* **Work item**: Set the data down exactly as it stands, and keep its pictures out.

* **Data excerpt**:
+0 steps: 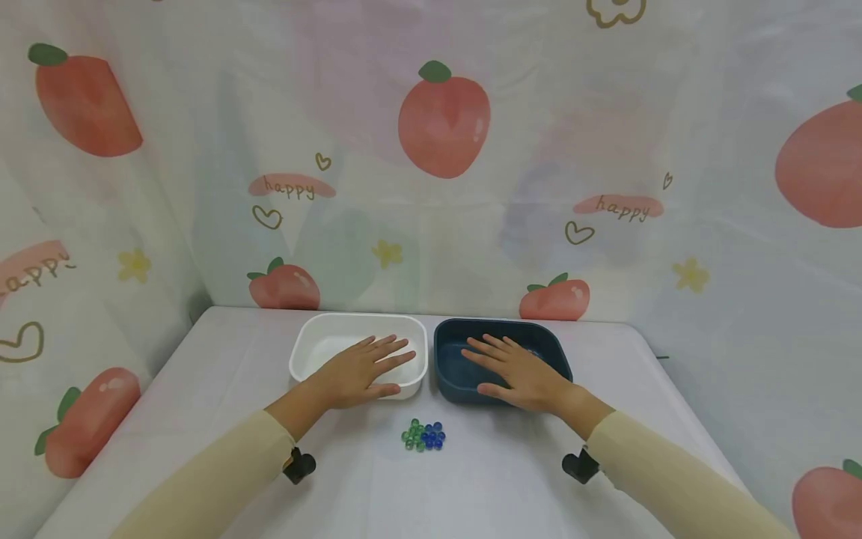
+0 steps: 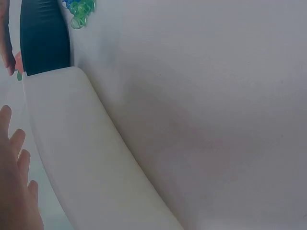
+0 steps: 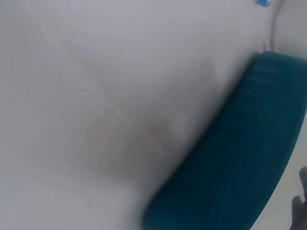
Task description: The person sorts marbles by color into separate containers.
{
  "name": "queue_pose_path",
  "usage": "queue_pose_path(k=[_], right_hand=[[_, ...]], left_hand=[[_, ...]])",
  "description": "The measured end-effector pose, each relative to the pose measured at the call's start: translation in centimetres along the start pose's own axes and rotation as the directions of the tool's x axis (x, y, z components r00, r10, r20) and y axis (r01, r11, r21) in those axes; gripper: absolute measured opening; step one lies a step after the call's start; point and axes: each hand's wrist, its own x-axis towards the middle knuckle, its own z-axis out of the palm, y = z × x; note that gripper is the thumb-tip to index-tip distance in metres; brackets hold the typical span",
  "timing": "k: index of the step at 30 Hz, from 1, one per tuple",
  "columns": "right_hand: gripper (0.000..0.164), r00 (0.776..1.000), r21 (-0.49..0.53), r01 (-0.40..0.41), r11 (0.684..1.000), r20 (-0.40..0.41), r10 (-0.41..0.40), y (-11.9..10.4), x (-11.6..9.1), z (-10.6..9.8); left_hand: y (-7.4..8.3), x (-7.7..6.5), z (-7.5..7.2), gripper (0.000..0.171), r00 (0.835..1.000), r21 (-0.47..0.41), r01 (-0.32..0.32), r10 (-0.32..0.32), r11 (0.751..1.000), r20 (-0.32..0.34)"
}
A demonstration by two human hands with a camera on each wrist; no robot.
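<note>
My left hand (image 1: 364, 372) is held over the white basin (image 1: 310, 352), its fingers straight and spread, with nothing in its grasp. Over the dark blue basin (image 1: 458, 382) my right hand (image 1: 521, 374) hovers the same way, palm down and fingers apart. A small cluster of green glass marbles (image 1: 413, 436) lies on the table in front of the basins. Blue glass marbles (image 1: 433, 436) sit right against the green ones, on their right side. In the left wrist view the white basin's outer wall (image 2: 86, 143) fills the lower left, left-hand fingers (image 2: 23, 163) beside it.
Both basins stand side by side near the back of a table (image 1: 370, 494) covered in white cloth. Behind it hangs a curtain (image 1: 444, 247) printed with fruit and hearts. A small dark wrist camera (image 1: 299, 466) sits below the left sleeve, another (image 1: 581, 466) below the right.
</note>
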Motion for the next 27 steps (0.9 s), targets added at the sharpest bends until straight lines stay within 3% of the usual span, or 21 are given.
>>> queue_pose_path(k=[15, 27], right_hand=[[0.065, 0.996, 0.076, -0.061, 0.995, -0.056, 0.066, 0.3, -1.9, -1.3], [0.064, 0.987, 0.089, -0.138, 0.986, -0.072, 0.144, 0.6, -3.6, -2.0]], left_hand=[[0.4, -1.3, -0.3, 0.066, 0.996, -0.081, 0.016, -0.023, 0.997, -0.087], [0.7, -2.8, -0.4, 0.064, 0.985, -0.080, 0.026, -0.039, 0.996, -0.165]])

* **Response**:
+0 steps: 
+0 steps: 
+0 steps: 
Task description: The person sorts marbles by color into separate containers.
{
  "name": "queue_pose_path",
  "usage": "queue_pose_path(k=[_], right_hand=[[_, ...]], left_hand=[[_, ...]])",
  "description": "The measured end-effector pose, each relative to the pose measured at the call's start: translation in centimetres along the start pose's own axes and rotation as the directions of the tool's x axis (x, y, z components r00, r10, r20) and y axis (r01, r11, r21) in those axes; gripper: absolute measured opening; step one lies a step after the call's start; point and axes: each hand's wrist, its own x-axis towards the middle knuckle, its own z-axis out of the palm, y = z × x; note that gripper is the thumb-tip to index-tip distance in metres; brackets hold the typical span",
  "timing": "k: index of the step at 30 Hz, from 1, one per tuple",
  "columns": "right_hand: gripper (0.000..0.164), r00 (0.776..1.000), r21 (-0.49..0.53), r01 (-0.40..0.41), r11 (0.684..1.000), r20 (-0.40..0.41), r10 (-0.41..0.40), y (-11.9..10.4), x (-11.6..9.1), z (-10.6..9.8); left_hand: y (-7.4..8.3), x (-7.7..6.5), z (-7.5..7.2), gripper (0.000..0.171), r00 (0.835..1.000), r21 (-0.47..0.41), r01 (-0.32..0.32), r10 (-0.32..0.32), r11 (0.751..1.000), r20 (-0.32..0.34)"
}
A demonstration by two human hands with a camera on each wrist; no robot.
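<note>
My left hand (image 1: 364, 372) is held over the white basin (image 1: 310, 352), its fingers straight and spread, with nothing in its grasp. Over the dark blue basin (image 1: 458, 382) my right hand (image 1: 521, 374) hovers the same way, palm down and fingers apart. A small cluster of green glass marbles (image 1: 413, 436) lies on the table in front of the basins. Blue glass marbles (image 1: 433, 436) sit right against the green ones, on their right side. In the left wrist view the white basin's outer wall (image 2: 86, 143) fills the lower left, left-hand fingers (image 2: 23, 163) beside it.
Both basins stand side by side near the back of a table (image 1: 370, 494) covered in white cloth. Behind it hangs a curtain (image 1: 444, 247) printed with fruit and hearts. A small dark wrist camera (image 1: 299, 466) sits below the left sleeve, another (image 1: 581, 466) below the right.
</note>
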Motion for the next 27 steps (0.9 s), targets added at the sharpest bends until straight lines stay within 3% of the usual span, or 21 are given.
>>> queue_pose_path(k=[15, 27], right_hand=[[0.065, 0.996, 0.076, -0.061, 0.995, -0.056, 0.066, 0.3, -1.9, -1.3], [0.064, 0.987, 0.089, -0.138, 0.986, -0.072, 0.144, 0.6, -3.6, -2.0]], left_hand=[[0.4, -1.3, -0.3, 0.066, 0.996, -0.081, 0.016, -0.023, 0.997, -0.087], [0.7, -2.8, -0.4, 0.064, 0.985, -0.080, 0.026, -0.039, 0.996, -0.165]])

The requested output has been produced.